Принимая по должности какого-нибудь слушателя, он старается не подавать ему руку и посылает на место в самом дальнем углу. Кисти рук у него воспалены от частых умываний, во время которых он обрабатывает их щеточкой.

Кажется удивительным, что он все-таки стал профессором. Историю он изучал как побочную специальность, и Виго рассказал, что проэкзаменовать его удалось, только прибегнув к хитрости. Виго посадил Тоферна к себе в машину и вовлек в разговор, но как только тот догадался, о чем в действительности идет речь, он выпрыгнул из машины и при этом поранился. Тем не менее экзамен он выдержал.

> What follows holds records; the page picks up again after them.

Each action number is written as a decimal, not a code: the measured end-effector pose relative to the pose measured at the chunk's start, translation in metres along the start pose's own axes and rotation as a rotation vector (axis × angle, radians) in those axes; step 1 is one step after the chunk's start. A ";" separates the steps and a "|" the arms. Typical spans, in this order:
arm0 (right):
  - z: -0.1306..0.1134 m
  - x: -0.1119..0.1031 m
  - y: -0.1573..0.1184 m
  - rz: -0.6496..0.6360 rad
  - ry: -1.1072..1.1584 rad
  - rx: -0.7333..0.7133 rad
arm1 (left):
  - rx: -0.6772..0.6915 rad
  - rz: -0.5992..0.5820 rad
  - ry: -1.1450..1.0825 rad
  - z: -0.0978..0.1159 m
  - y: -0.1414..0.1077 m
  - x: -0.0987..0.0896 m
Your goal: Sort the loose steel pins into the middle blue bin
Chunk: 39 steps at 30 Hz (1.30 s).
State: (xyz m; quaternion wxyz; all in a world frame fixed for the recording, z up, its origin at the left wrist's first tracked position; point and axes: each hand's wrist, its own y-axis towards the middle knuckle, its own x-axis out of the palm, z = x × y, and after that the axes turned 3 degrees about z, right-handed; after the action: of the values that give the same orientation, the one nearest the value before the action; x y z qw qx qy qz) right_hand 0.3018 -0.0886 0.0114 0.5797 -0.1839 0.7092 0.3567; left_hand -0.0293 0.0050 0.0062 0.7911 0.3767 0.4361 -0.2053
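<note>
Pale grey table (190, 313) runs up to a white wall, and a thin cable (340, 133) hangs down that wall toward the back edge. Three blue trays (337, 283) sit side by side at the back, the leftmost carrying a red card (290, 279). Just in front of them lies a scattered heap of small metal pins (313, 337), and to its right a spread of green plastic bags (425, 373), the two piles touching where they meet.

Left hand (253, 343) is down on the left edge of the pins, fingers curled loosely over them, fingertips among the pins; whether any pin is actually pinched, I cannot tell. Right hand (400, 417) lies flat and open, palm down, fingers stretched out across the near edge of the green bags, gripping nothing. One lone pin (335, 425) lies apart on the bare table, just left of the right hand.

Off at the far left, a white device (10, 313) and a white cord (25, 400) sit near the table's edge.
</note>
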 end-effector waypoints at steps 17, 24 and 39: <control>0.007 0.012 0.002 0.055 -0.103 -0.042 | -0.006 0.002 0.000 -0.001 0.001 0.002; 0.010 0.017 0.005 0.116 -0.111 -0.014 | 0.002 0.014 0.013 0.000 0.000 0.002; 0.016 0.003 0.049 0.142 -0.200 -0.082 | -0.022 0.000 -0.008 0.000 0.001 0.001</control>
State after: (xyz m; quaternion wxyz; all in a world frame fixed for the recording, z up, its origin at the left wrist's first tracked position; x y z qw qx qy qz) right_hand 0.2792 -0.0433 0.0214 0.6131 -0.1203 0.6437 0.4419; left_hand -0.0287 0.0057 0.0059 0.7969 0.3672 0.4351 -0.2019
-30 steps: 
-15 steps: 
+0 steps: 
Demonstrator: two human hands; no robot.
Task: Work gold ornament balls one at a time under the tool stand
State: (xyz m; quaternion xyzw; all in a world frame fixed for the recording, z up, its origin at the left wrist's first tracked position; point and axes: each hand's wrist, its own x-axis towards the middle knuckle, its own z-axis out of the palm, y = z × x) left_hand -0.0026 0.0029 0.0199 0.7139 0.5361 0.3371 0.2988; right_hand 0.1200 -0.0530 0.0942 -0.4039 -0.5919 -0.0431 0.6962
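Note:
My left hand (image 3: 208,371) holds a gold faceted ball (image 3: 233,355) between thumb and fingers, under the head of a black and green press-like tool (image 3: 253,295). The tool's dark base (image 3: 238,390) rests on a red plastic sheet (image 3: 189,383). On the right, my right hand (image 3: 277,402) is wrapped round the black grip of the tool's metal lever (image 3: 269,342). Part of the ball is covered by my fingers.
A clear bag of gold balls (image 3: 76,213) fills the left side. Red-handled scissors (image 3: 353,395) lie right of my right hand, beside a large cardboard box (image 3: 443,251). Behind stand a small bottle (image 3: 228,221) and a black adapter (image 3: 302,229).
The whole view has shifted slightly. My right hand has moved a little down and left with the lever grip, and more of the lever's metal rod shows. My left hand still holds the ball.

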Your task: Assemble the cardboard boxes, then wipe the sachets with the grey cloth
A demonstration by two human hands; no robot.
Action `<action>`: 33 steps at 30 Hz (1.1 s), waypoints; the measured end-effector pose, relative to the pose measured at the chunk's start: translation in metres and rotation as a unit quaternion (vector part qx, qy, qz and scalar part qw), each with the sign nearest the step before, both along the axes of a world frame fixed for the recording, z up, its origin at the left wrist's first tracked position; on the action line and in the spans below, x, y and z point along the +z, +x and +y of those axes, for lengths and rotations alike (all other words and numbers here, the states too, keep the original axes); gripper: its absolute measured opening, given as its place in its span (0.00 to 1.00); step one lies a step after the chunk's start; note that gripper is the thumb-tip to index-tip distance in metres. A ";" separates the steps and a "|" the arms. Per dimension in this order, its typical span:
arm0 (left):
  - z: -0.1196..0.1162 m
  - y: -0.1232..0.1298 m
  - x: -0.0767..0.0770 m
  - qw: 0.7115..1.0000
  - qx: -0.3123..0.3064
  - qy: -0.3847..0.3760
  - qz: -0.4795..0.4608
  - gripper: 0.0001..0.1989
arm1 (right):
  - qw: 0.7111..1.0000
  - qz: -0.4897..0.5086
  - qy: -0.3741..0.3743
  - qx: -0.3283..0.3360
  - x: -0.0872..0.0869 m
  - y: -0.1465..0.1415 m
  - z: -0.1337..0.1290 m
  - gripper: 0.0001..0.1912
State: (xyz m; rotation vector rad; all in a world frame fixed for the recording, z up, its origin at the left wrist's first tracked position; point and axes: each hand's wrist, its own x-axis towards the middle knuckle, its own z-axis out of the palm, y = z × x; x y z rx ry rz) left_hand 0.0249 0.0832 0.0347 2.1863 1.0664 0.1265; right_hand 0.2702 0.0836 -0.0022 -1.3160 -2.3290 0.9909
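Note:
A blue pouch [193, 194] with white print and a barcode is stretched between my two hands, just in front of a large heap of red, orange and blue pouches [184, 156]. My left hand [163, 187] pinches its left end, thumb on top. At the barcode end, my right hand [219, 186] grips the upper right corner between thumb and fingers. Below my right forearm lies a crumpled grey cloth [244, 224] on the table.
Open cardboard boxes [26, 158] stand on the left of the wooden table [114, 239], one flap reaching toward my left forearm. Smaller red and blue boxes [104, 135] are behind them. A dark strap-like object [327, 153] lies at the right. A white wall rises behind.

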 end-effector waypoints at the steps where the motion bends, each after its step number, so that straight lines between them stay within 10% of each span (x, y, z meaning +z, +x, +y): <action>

Подобные страхи возникают из-за его чувствительности — у него будто нет кожи, — которая, с другой стороны, делает его восприимчивым к самым тонким оттенкам. Истинное наслаждение — принимать участие в одной из тех экзегез, посредством которых он раскрывает тело стихотворения, бережно следует за его движением, нащупывает биение пульса. Он никогда не объясняет, почему стихотворение благозвучно, однако цитирует его так, словно пригласил войти самого поэта.

Каждая лекция Тоферна одновременно сдержанна и страстна, она прерывается паузами, захватывающими еще глубже, чем слово. Устоять перед его обаянием не могли даже юристы. Он скандирует пальцами, слегка отмеряя такт рукою. Когда возможно, он добывает себе рукопись или просит сделать ее светокопию в луминаре. Я наблюдал, что он, хотя и с листом в руке, цитирует только по памяти — ему важно создать ощущение присутствия поэта. Магическая черта, которая порадовала Бруно, когда я рассказал ему о ней.

С другой стороны, языковое чутье приносит Тоферну больше страданий, чем удовольствий. Его даже в беглой беседе коробят — как панибратский афронт — погрешности, которых никто, кроме него, не замечает.

Поразительна при всем том уверенность его речи, когда он говорит ex cathedra [92]. В таких случаях он призывает на помощь иронию — классическое оружие побежденных.